Vendredi 17 Avril 2026

Imaginez-vous en forêt. Dans vos souvenirs, les oiseaux chantent, les fleurs éclosent, les arbres sont verdoyants. Mais ici, silence, fleurs absentes, arbres nus. Quelque chose cloche, et vous le sentez. Cette forêt n’est pas en santé.

Transposez cette image à un cours d’eau. Les macroinvertébrés (insectes, larves, mollusques, crustacés) y jouent le même rôle que les espèces animales et végétales de la forêt. Leur présence, leur diversité, et même leur absence, vous donne une idée de la santé de cet écosystème.

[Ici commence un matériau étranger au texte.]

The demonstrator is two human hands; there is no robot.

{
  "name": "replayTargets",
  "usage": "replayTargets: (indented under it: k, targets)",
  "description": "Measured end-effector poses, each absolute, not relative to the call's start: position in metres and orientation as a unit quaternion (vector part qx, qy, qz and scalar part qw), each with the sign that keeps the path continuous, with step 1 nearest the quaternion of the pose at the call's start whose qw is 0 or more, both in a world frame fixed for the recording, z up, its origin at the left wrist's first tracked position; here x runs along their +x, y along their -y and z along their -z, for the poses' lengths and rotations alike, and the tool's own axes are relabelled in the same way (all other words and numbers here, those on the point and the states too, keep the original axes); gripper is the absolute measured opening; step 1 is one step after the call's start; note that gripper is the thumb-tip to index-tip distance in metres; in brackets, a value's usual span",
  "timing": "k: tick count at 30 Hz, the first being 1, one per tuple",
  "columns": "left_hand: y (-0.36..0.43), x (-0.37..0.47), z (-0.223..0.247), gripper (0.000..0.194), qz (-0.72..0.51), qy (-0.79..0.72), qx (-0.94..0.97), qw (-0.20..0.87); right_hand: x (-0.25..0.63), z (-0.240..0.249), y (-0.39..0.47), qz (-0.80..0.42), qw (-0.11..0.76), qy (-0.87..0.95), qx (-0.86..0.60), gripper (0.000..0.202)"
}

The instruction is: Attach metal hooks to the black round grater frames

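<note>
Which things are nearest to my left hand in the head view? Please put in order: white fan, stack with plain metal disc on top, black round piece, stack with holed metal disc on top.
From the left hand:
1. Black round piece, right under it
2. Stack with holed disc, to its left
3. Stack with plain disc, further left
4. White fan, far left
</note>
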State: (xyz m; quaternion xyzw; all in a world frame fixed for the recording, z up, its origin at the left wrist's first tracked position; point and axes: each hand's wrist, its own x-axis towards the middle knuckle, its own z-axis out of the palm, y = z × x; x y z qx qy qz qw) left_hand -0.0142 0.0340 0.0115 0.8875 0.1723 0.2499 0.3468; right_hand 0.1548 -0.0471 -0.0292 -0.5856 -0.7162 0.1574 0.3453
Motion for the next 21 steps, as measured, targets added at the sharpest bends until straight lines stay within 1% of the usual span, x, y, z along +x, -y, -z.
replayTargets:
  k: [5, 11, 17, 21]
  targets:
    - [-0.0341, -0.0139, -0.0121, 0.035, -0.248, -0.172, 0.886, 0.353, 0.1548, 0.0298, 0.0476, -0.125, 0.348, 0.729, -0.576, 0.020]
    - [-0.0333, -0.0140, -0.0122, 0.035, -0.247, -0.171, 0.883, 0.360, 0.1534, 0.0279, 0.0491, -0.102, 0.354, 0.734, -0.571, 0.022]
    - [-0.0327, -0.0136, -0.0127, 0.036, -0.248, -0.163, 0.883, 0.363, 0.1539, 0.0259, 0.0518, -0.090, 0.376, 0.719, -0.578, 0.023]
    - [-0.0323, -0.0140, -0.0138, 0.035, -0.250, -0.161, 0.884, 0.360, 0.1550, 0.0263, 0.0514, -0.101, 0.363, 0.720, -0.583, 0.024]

Dans le cours d’eau, les macroinvertébrés sont des bioindicateurs. Ces organismes réagissent aux pollutions en fonction de leur sensibilité à celles-ci. Certains, comme les larves d’éphémères, sont très sensibles et disparaissent dès que l’eau se dégrade. D’autres, comme les sangsues, résistent mieux et prolifèrent dans des milieux pollués.

Ces bioindicateurs sont donc comme un thermomètre : leur présence ou leur absence permet d’évaluer la qualité de l’eau.

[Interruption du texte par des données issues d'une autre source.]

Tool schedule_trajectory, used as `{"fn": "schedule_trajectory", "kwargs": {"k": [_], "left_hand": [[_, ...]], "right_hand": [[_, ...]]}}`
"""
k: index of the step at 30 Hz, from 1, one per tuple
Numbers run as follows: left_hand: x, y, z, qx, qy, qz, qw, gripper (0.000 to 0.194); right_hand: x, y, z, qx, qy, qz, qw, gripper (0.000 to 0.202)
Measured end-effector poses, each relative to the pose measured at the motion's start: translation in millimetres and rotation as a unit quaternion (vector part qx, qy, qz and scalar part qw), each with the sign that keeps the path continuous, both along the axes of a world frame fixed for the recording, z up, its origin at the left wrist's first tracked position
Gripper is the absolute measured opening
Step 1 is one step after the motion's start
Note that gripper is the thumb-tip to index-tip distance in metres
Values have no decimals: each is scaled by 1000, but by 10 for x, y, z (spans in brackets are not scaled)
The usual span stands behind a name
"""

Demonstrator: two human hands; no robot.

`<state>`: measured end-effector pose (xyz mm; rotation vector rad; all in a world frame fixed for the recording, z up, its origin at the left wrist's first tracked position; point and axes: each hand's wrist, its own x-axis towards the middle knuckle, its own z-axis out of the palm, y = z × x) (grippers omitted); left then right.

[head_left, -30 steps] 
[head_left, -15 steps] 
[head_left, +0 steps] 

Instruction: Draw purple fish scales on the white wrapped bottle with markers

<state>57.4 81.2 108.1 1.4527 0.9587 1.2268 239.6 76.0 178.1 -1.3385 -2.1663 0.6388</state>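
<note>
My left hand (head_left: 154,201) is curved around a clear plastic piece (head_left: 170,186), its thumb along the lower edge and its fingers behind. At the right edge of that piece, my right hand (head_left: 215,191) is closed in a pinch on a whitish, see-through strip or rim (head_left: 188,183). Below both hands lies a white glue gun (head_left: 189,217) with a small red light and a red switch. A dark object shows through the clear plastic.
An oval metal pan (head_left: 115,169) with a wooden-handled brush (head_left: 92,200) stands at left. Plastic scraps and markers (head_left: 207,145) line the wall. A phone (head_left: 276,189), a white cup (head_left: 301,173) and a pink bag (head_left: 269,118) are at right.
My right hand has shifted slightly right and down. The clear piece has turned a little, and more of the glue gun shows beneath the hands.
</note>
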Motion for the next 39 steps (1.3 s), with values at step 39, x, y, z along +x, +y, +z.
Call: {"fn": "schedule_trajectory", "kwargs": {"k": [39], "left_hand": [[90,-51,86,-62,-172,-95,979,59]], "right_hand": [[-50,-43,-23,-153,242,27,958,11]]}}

Divers groupes de volontaires, pêcheurs, et lycées agricoles et généraux, ce sont prêté au jeu, et ont lu la santé de la rivière en prélevant, déterminant et comptant les espèces présentes.

Trichoptères, éphémères, gammares, ont donnés leur version de l’histoire : l’eau est tantôt d’excellente qualité, mais parfois, le cours d’eau est en mois bonne santé.